Hay otra forma de consuelo-bienaventuranza. Es la que nace de la posibilidad de
llorar con alguien que acompaña nuestro dolor. Con-dolerse, com-padecerse, es una
forma especial de felicidad. Para muchos, cuyo único ‘pan’ en la vida son las
lágrimas y el dolor, compartir el dolor y mezclar las lágrimas con las de un amigo es
la única felicidad. En estas aflicciones, el consuelo que llega tiene la cara concreta
del amigo que se inclina sobre nuestro dolor. Si hay demasiadas aflicciones no
bienaventuradas es también porque faltan consoladores, amigos capaces de
compartir el llanto. Faltan demasiados consoladores para el llanto sin consuelo que
abunda a nuestro alrededor. Muchas lágrimas podrían consolarse y enjugarse, muchas
depresiones podrían acompañarse y muchas soledades podrían llenarse, si nos
viéramos en el papel de consoladores y no en el de los que esperan consuelo. Falto
yo en el excesivo dolor sin consuelo del mundo. Cada bienaventuranza es también
una invitación dirigida a nosotros directamente, a ti y a mí. La primera tierra
prometida es la de la casa que comparto con el que no tiene casa; el primer consuelo
para el llanto del otro es mi llanto solidario.
Otro consuelo especial y lleno de misterio es el de la poesía, la literatura y el arte.
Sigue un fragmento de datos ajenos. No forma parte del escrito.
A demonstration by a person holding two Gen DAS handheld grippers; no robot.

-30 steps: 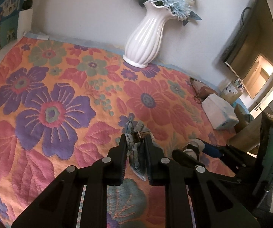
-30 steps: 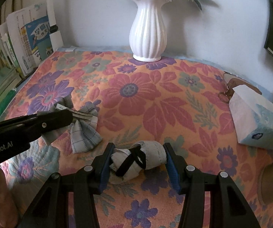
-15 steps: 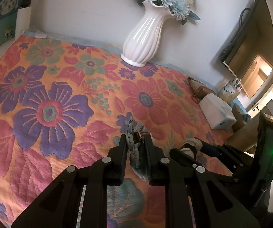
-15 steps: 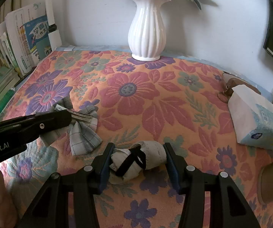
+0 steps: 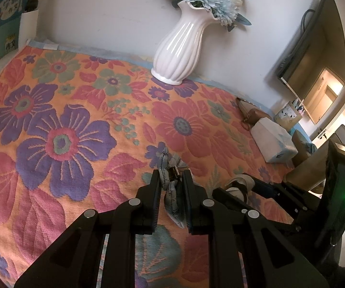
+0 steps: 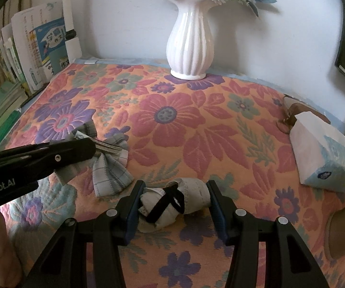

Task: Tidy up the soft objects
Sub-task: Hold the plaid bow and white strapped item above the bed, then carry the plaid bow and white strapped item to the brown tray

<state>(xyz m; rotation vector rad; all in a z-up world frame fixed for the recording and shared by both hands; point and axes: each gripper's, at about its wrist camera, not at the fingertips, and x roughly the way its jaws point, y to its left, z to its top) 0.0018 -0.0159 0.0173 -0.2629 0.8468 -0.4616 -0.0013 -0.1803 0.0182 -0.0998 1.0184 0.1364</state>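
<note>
While the left gripper point(image 5: 171, 189) keeps its fingers point(image 5: 153, 192) clamped on the plaid bow point(image 6: 111, 168) at its metal clip, the bow has barely shifted from a second ago (fabric lying on the floral cloth point(image 6: 196, 124), not lifted). Right gripper point(image 6: 175, 199) fingers point(image 6: 134, 201) stand apart around the cream scrunchie bundle point(image 6: 179, 198), flanking it; contact with the pads cannot be told, so no grasp yet. Compared with the earlier frames, both views have drifted slightly, nothing more. Sorting looks barely begun: both soft items sit near the desk's front, close together. White vase point(image 6: 190, 43), tissue pack point(image 6: 323, 153) and books point(image 6: 40, 52) unchanged.
</note>
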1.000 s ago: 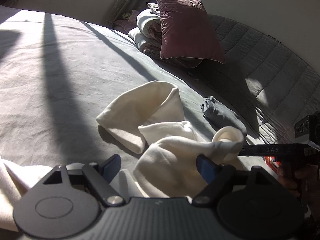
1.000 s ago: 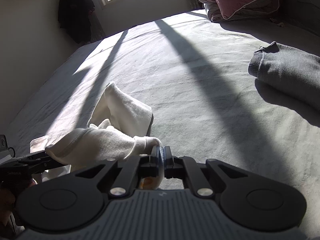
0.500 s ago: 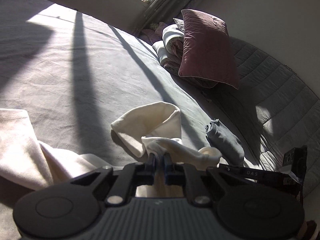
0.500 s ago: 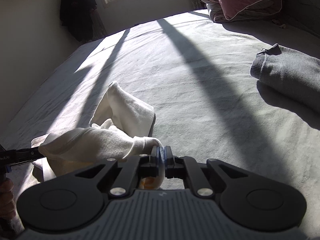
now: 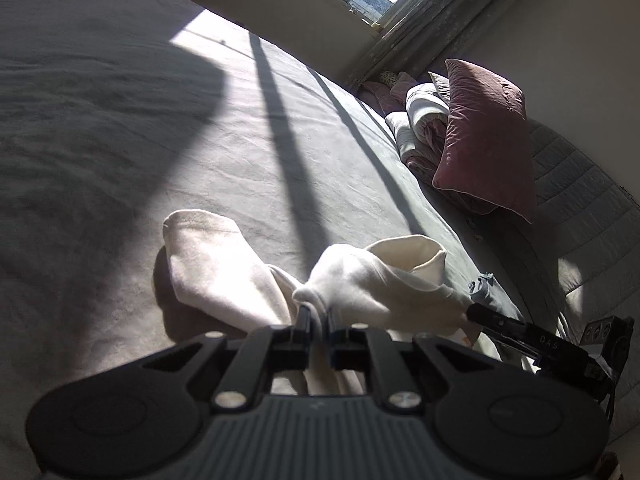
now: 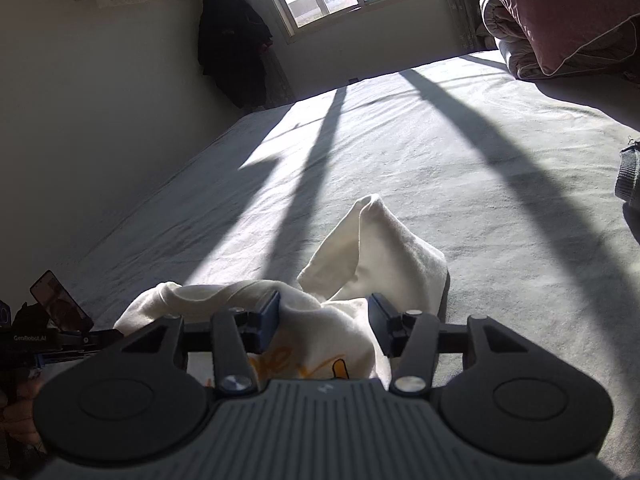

El
poeta, el escritor y el pintor, con su obra, pueden alcanzar a los desesperados de la
tierra y consolarlos, creándolos. Los hacen bienaventurados haciéndose próximos a
ellos, compañeros de camino. Las historias más grandes no necesitan final feliz,
porque la desesperación, cuando el artista la ve y la ‘toca’, ya es felicidad. El arte
también nos da estas bienaventuranzas.
Pero hay un consuelo más para los afligidos. Es el que llega como un ‘ángel’. En este
caso no es un amigo el que consuela. Es el paráclito, que viene como ‘padre de los
pobres’. Es espléndido que en la Biblia el primer ángel que viene a la tierra lo haga
para consolar a Agar, una esclava expulsada al desierto por su señora. La primera
teofanía y la primera anunciación son para ella (Génesis 16). Las anunciaciones, las
teofanías, la salvación de los niños, muchas veces acontecen en el culmen de una
gran aflicción, cuando un ángel nos alcanza donde nadie más podía alcanzarnos, y
nos consuela. Es el consuelo del espíritu, del paráclito consolador que nos resucita
mientras morimos en las cruces. Es el consolador perfecto, que nos calienta,
endereza y empapa. Si conseguimos levantarnos cada mañana, cuando la noche
anterior pensábamos que no podríamos, es porque el paráclito actúa y besa la herida
de nuestra alma mientras aún dormimos y soñamos, curándola. No todos sabemos o
no todos queremos hacer experiencia de Dios. Pero muchos, quizá todos, hemos
encontrado alguna vez en la vida este espíritu consolador. O lo encontraremos en un
futuro llanto. Es una promesa. “Bienaventurados los que lloran, serán consolados”.